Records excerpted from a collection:

▼

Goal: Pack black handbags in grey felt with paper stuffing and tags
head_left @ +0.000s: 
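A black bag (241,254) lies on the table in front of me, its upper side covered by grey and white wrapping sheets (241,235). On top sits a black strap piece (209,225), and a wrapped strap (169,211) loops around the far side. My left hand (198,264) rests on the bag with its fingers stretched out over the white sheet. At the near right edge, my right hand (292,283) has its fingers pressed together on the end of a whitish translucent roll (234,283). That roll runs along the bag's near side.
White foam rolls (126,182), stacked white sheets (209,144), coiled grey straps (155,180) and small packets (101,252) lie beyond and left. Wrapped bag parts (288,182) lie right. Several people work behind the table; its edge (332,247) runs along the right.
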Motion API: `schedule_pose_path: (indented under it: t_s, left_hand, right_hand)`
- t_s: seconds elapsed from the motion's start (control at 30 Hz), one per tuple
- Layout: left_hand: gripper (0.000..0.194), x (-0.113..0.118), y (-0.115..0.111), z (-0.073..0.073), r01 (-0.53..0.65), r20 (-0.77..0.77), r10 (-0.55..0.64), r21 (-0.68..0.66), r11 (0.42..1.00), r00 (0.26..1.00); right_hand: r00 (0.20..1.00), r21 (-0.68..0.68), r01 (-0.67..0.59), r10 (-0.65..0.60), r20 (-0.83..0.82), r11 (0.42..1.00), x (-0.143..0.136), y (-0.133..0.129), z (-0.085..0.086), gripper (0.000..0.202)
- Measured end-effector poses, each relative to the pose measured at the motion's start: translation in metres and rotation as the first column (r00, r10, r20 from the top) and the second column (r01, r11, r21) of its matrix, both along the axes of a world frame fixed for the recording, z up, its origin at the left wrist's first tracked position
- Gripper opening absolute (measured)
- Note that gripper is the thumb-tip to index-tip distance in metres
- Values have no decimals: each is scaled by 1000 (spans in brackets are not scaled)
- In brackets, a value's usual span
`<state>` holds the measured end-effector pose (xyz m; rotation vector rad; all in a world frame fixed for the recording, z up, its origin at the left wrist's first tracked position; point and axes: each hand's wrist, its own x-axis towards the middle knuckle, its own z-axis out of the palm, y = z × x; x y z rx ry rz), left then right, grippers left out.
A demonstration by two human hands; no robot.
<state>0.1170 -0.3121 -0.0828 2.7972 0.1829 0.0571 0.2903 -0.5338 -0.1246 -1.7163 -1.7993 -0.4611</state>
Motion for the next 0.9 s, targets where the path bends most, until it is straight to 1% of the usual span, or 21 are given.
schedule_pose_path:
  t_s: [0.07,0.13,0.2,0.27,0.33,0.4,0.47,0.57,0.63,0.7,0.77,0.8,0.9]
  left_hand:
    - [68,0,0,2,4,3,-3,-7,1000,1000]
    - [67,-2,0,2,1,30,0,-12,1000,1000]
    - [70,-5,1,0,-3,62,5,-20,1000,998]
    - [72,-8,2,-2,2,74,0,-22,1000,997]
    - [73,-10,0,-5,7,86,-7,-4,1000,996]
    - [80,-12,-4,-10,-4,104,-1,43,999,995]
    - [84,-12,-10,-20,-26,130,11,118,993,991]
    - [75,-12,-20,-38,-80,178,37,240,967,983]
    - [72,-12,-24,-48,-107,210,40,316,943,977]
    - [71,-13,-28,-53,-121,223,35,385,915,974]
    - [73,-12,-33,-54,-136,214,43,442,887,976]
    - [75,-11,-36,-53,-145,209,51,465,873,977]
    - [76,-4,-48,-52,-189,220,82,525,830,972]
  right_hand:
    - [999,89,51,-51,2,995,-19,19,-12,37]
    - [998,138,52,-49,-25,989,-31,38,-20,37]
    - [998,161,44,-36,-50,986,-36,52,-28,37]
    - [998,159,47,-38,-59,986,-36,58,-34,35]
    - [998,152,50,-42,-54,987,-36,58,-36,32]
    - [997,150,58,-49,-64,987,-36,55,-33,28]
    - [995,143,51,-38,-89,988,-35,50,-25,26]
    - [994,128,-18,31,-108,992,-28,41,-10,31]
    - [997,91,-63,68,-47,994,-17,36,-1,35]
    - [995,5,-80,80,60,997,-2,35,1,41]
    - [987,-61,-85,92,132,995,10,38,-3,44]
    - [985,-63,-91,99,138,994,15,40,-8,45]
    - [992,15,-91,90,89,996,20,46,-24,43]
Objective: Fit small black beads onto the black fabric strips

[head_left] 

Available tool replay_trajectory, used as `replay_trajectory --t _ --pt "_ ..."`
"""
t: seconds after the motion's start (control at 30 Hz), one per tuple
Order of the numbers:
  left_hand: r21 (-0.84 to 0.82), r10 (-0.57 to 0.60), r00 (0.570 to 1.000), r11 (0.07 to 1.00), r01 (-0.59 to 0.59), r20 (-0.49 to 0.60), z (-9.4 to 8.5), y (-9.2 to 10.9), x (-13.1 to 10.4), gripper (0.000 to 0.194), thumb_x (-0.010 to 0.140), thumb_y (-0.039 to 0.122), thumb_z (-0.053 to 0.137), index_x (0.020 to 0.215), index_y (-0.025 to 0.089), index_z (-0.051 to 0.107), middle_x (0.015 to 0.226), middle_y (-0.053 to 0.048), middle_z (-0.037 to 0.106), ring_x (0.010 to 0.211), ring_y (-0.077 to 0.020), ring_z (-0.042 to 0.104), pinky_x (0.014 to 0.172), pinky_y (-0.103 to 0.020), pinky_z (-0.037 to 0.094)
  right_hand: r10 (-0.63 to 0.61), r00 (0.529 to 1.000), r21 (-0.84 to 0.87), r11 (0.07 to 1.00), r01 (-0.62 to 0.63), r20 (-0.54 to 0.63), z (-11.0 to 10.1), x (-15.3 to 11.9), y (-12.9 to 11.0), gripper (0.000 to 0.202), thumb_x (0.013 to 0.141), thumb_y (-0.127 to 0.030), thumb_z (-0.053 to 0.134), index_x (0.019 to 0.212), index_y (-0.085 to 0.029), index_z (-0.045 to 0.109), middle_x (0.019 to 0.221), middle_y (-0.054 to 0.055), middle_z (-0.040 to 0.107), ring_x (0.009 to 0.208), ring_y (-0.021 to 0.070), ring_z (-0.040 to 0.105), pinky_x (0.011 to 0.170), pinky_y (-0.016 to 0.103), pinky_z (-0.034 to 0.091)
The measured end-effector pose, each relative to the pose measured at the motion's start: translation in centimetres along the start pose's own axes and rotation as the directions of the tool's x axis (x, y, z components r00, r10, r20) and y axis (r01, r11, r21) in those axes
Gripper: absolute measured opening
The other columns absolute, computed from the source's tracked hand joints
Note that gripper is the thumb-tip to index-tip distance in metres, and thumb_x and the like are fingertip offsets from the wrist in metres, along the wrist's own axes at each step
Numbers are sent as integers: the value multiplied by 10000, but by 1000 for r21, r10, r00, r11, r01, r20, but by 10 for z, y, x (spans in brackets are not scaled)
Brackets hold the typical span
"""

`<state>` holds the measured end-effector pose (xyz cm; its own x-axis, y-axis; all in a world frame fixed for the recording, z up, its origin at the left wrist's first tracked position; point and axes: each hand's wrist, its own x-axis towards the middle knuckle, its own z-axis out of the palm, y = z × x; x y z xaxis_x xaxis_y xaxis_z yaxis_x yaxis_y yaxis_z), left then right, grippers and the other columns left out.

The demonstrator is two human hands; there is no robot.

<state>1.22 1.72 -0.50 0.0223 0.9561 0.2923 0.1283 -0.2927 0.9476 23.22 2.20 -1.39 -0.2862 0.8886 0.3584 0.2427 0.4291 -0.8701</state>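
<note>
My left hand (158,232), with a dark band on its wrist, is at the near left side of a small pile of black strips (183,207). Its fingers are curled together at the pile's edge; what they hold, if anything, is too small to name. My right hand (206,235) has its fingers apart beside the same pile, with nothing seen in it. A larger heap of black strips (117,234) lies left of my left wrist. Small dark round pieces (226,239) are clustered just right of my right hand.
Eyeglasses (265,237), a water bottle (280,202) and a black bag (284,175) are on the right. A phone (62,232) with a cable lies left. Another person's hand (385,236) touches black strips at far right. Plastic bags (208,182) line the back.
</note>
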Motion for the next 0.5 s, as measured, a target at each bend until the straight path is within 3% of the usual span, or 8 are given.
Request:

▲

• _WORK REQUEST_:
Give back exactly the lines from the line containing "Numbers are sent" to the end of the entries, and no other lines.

• _SOLUTION_:
Numbers are sent as integers: the value multiplied by 10000, but by 1000 for r21, r10, r00, r11, r01, r20, but by 10 for z, y, x (spans in brackets are not scaled)
Brackets hold the typical span
"""

`<state>` holds the measured end-effector pose (xyz cm; its own x-axis, y-axis; all in a world frame fixed for the recording, z up, its origin at the left wrist's first tracked position; point and axes: each hand's wrist, its own x-axis towards the middle knuckle, its own z-axis out of the palm, y = z × x; x y z xaxis_x xaxis_y xaxis_z yaxis_x yaxis_y yaxis_z), left then right, grippers and the other columns left out.

The demonstrator is two human hands; there is no robot.

<state>1.22 1.72 -0.50 0.0223 0.9561 0.2923 0.1283 -0.2927 0.9476 23.22 2.20 -1.39 -0.2862 0.8886 0.3584 0.2427 0.4291 -0.8701</state>
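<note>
My left hand (158,232), with a dark band on its wrist, is at the near left side of a small pile of black strips (183,207). Its fingers are curled together at the pile's edge; what they hold, if anything, is too small to name. My right hand (206,235) has its fingers apart beside the same pile, with nothing seen in it. A larger heap of black strips (117,234) lies left of my left wrist. Small dark round pieces (226,239) are clustered just right of my right hand.
Eyeglasses (265,237), a water bottle (280,202) and a black bag (284,175) are on the right. A phone (62,232) with a cable lies left. Another person's hand (385,236) touches black strips at far right. Plastic bags (208,182) line the back.
</note>
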Motion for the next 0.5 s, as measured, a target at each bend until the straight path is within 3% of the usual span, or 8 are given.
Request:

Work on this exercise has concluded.